Disabled 1 (DAB1) is an intracellular adaptor protein in the Reelin signaling pathway and plays an essential role in correct neuronal migration and layer formation in the developing brain. DAB1 has been repeatedly reported to be associated with neurodevelopmental disorders including schizophrenia (SCZ) and autism spectrum disorders (ASD) in genetic, animal, and postmortem studies. Recently, increasing attention has been given to rare single-nucleotide variants (SNVs) found by deep sequencing of candidate genes. In this study, we performed exon-targeted resequencing of DAB1 in 370 SCZ and 192 ASD patients using next-generation sequencing technology to identify rare SNVs with a minor allele frequency <1%. We detected two rare missense mutations (G382C, V129I) and then performed a genetic association study in a sample comprising 1763 SCZ, 380 ASD, and 2190 healthy control subjects.
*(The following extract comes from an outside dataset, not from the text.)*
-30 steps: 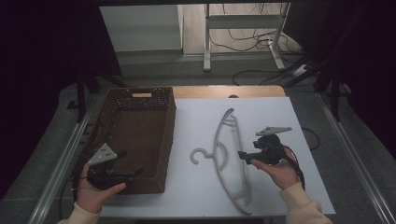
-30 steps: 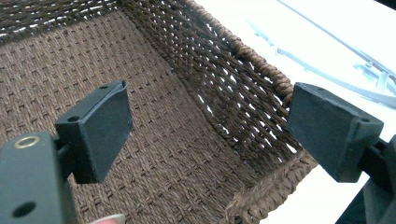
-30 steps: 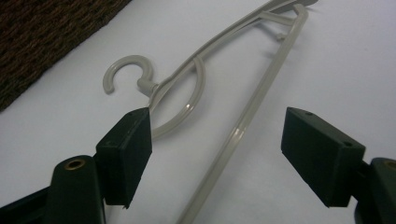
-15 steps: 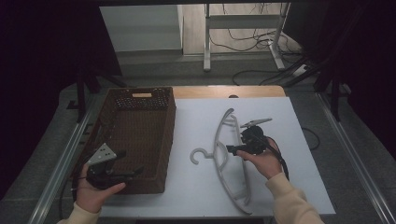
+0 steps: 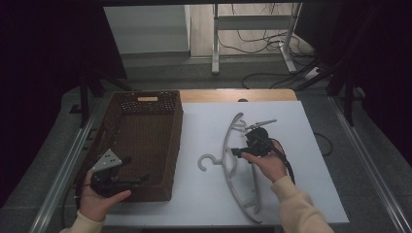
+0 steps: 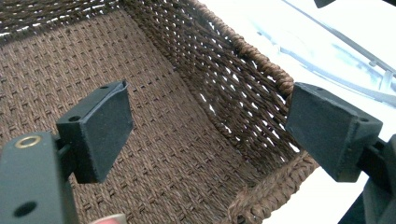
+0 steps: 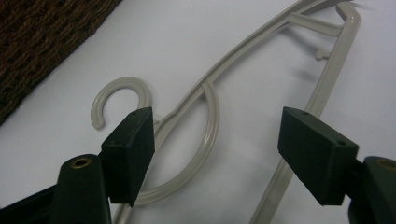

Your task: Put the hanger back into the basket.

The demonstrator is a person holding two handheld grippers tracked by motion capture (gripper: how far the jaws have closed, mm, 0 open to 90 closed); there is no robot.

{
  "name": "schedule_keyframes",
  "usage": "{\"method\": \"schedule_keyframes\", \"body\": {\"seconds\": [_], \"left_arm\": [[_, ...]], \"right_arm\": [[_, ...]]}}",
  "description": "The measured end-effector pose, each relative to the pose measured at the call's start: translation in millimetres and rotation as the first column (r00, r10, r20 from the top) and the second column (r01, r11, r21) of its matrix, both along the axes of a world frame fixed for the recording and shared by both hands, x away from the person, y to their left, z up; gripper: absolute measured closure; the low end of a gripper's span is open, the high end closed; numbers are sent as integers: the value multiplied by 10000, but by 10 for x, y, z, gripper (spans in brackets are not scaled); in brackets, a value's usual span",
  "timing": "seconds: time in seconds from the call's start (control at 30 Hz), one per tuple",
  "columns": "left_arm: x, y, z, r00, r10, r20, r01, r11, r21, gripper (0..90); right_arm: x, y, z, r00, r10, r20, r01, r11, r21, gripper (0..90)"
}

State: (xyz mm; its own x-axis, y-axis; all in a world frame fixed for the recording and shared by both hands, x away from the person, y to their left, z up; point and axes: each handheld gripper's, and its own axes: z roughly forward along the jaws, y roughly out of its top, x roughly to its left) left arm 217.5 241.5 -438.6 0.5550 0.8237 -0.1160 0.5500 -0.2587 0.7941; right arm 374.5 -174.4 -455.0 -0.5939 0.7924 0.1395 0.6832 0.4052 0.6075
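Note:
A pale plastic clothes hanger [image 5: 232, 160] lies flat on the white table [image 5: 301, 194], its hook [image 5: 206, 161] pointing left toward the basket. My right gripper [image 5: 238, 151] hovers over the hanger's middle, open; in the right gripper view its jaws straddle the hanger's arms [image 7: 210, 116] with the hook [image 7: 119, 95] just beyond the left jaw. A brown wicker basket [image 5: 167, 145] stands on the table's left side. My left gripper [image 5: 141, 178] is open at the basket's near right corner, with the woven wall [image 6: 243, 84] between its jaws.
The basket's inside [image 6: 154, 154] holds nothing that I can see. Metal rails [image 5: 63, 170] run along the table's sides. Beyond the far edge stand a frame's legs [image 5: 214, 43] and floor cables [image 5: 272, 39].
My right gripper has moved left from the table's right part to above the hanger's middle. The left gripper has stayed at the basket's near corner.

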Motion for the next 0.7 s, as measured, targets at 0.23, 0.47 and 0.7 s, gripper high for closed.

Although no statistically significant association with the detected mutations was observed for either SCZ or ASD, G382C was found only in the case group, and in silico analyses and in vitro functional assays suggested that G382C alters the function of the DAB1 protein. The rare variants of DAB1 found in the present study should be studied further to elucidate their potential functional relevance to the pathophysiology of SCZ and ASD.
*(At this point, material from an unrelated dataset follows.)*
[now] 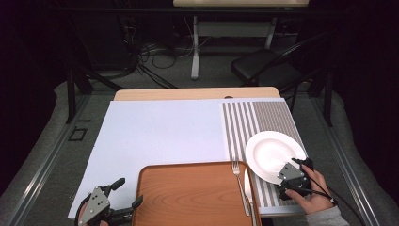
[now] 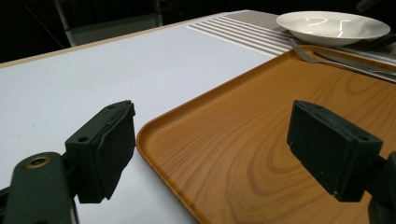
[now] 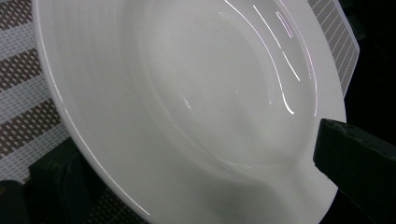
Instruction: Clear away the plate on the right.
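While a person's two forearms come in from the near edge of the table, each hand holds a black two-jaw gripper. The right gripper sits at the near rim of a round white ceramic plate, which rests on a placemat with brown and white woven stripes at the right side of the table. In the right gripper view, one jaw lies over the plate's rim at the right and the other sits under the rim at the lower left, against the placemat, so the rim is between them; whether the jaws press on the plate cannot be told. The person's right hand wraps the gripper body from behind, with a grey sleeve at the wrist.

The left gripper hovers at the near left corner of a rectangular wooden tray with rounded corners. Its jaws stand wide apart, with one over the white table cover and the other over the tray, and the tray's raised edge runs between them. Neither jaw appears to touch the tray.

A silver metal fork lies lengthwise along the tray's right side, tines pointing away from the person, and a silver table knife lies just beside it, nearer the tray's right edge. The plate's left rim is just beside the tray's far right corner.
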A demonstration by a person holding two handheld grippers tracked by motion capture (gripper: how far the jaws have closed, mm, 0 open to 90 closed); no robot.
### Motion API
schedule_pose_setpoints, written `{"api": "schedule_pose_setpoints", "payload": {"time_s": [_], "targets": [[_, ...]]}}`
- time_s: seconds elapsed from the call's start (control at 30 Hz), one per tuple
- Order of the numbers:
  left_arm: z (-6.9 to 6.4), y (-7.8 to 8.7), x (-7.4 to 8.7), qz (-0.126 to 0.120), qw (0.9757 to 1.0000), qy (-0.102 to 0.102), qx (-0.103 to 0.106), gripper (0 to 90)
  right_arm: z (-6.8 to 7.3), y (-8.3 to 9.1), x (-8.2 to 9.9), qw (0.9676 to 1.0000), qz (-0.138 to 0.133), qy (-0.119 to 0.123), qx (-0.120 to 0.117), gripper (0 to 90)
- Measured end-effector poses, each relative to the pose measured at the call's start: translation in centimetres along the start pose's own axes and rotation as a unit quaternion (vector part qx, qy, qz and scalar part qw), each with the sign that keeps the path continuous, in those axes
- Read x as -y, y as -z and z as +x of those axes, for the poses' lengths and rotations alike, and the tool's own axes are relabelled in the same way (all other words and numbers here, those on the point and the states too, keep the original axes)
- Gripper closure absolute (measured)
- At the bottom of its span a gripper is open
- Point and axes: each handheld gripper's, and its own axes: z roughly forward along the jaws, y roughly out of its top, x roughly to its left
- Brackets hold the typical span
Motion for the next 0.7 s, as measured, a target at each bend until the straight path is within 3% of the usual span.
{"api": "schedule_pose_setpoints", "payload": {"time_s": [0.3, 0.6, 0.67, 0.7], "targets": [[0.01, 0.00, 0.00, 0.000, 1.0000, 0.000, 0.000, 15.6, -0.13, -0.54, 0.31, 0.9999, -0.002, -0.010, 0.000, 0.0], [0.00, 0.02, 0.00, 0.000, 1.0000, 0.000, -0.001, 15.6, 0.05, -0.52, 0.30, 1.0000, -0.007, 0.000, 0.002, 0.0], [0.01, 0.03, 0.00, 0.000, 1.0000, 0.000, 0.000, 15.6, 0.05, -0.50, 0.25, 1.0000, -0.003, 0.004, 0.004, 0.0], [0.02, 0.04, 0.00, -0.001, 1.0000, 0.000, 0.000, 15.6, 0.03, -0.29, 0.16, 0.9999, 0.012, 0.006, 0.004, 0.0]]}}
Disabled 1 (DAB1) 是 Reelin 信号通路中的一种细胞内衔接蛋白，在发育中的大脑中正确的神经元迁移和层形成中发挥着重要作用。在遗传、动物和尸检研究中， DAB1被多次报道与神经发育障碍有关，包括精神分裂症 (SCZ) 和自闭症谱系障碍 (ASD)。最近，通过候选基因深度测序发现的罕见单核苷酸变异（SNV）受到越来越多的关注。在这项研究中，我们使用下一代测序技术对 370 名 SCZ 和 192 名 ASD 患者进行了DAB1外显子靶向重测序，以鉴定具有次要等位基因频率 <1% 的罕见 SNV。我们检测到两种罕见的错义突变（G382C、V129I），然后在包含 1763 名 SCZ、380 名 ASD 和 2190 名健康对照受试者的样本中进行了遗传关联研究。尽管在 SCZ 或 ASD 中未观察到与检测到的突变有统计学上的显着关联，但仅在病例组中发现了 G382C，并且计算机分析和体外功能测定表明 G382C 改变了 DAB1 蛋白的功能。本研究中发现的DAB1罕见变异应进一步研究，以阐明它们与 SCZ 和 ASD 病理生理学的潜在功能相关性。